▸ **WHAT TO DO**
For the data below, please report each line where the word "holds" is found.
::: DATASET RECORDS :::
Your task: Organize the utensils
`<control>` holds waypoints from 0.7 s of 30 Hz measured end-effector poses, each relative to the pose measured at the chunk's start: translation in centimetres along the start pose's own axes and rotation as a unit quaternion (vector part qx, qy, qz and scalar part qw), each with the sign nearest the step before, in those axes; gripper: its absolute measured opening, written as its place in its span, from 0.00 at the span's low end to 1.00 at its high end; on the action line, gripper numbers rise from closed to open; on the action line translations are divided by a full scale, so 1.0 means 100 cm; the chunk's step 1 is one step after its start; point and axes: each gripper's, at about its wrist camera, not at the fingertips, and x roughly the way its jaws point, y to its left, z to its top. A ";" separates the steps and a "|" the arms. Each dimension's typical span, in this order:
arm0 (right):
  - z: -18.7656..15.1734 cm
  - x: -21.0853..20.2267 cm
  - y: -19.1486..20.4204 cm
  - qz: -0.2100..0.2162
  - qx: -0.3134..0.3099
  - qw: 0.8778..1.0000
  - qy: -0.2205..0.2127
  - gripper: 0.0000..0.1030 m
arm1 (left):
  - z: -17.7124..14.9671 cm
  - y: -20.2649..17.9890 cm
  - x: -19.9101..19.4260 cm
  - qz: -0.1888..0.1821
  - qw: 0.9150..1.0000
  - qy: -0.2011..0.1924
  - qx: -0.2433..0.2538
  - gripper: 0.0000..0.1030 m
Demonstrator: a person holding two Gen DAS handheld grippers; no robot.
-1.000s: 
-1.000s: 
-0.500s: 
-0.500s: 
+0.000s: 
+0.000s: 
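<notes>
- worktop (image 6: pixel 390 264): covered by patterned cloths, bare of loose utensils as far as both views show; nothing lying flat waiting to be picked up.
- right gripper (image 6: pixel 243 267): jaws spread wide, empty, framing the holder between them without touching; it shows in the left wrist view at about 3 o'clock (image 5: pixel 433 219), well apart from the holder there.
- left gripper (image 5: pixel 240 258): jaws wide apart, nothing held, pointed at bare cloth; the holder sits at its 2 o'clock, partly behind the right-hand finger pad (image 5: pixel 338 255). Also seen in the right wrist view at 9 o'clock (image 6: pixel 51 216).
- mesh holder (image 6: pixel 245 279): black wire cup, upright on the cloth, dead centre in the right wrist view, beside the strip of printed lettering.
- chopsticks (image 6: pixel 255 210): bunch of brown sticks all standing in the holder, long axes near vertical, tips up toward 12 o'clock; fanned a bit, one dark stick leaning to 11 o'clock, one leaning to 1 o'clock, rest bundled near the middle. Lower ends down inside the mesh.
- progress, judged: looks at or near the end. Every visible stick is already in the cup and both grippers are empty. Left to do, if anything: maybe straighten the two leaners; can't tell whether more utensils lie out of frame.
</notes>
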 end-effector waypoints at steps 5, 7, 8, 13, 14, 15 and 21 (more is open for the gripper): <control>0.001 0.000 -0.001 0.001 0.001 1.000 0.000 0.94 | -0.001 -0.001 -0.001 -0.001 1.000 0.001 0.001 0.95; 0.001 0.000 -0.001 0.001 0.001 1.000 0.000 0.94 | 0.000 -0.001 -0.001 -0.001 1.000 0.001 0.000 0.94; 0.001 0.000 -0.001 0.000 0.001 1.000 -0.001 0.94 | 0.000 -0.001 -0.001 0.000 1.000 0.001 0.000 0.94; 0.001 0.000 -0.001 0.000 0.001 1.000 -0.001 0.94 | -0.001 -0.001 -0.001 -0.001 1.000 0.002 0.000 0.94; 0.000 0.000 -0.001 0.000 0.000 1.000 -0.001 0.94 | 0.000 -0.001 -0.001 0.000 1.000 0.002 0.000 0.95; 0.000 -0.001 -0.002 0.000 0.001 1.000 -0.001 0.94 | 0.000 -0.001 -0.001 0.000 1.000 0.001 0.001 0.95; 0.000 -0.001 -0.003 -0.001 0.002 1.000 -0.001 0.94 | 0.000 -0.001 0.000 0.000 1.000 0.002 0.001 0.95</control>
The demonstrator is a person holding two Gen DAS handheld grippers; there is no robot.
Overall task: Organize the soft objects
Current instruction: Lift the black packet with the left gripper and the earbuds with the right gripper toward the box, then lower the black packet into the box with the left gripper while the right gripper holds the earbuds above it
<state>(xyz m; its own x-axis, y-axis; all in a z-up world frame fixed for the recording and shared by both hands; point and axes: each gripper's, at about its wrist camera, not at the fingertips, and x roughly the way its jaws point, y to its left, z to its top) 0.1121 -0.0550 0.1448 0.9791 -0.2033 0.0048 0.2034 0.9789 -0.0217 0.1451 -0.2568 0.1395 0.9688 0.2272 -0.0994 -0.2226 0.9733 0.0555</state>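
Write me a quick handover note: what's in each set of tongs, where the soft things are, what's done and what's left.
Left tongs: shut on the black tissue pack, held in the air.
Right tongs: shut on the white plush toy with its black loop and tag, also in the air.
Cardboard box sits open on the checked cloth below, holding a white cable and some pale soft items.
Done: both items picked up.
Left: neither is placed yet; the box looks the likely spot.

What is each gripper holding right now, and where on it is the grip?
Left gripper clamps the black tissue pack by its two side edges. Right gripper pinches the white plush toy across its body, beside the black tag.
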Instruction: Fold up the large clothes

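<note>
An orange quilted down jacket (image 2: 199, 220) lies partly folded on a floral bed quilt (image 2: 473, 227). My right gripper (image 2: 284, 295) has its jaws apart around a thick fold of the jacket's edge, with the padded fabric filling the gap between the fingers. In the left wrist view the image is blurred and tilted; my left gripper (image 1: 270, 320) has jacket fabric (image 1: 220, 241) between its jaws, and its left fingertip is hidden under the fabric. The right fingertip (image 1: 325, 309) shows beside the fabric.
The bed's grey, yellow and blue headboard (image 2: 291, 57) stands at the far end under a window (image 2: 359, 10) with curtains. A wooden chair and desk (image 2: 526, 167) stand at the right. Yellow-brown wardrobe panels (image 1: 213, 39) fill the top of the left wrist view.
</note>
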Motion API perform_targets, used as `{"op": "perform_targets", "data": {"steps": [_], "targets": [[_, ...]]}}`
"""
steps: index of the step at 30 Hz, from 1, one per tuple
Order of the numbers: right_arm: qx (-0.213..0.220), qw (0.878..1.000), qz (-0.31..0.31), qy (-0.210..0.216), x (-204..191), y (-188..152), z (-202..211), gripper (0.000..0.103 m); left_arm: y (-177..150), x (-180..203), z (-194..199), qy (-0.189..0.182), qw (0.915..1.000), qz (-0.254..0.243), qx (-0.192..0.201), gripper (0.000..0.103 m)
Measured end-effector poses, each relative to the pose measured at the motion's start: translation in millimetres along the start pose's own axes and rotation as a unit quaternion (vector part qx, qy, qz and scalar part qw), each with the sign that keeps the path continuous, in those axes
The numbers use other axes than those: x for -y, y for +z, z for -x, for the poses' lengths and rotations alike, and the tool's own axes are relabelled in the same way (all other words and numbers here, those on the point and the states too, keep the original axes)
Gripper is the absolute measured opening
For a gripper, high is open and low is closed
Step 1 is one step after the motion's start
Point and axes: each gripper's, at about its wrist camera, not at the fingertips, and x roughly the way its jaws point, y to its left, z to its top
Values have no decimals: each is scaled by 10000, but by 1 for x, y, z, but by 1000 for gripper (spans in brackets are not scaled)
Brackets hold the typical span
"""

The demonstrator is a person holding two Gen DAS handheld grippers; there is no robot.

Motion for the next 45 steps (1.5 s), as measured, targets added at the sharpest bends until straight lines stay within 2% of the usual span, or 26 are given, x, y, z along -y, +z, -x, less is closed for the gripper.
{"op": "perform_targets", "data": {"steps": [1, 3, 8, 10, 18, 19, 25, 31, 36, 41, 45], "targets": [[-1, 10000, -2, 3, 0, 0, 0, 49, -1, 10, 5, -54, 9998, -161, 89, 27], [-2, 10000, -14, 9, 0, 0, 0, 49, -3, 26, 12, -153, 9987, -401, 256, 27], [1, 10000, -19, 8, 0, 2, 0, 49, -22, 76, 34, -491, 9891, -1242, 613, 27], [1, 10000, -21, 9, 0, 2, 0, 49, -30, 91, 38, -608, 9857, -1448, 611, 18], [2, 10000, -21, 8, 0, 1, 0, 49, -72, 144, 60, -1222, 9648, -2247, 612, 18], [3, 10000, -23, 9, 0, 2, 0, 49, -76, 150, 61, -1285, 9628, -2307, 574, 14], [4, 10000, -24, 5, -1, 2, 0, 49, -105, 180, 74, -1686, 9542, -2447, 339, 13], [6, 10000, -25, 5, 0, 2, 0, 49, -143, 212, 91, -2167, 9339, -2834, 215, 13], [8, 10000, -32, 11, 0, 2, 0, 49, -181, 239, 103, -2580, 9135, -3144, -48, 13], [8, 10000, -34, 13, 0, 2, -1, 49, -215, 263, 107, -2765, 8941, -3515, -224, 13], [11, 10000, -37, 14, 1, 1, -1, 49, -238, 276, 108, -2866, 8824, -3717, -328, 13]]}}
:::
▸ **SOLUTION TO THIS TASK**
`<control>` holds waypoints from 0.7 s of 30 Hz measured end-effector poses, each relative to the pose measured at the chunk's start: translation in centimetres along the start pose's own axes and rotation as a unit quaternion (vector part qx, qy, qz and scalar part qw), each with the sign nearest the step before, in those axes; gripper: its absolute measured opening, written as its place in its span, from 0.00 at the span's low end to 1.00 at its high end; on the action line, gripper numbers rise from closed to open; on the action line translations are divided by a full scale, so 1.0 means 100 cm; the chunk's step 1 is one step after its start; point and axes: each gripper's, at about its wrist camera, not at the fingertips, and x roughly the way its jaws point, y to its left, z to its top. A ";" separates the steps and a "|" the arms. Each dimension's typical span, in this order:
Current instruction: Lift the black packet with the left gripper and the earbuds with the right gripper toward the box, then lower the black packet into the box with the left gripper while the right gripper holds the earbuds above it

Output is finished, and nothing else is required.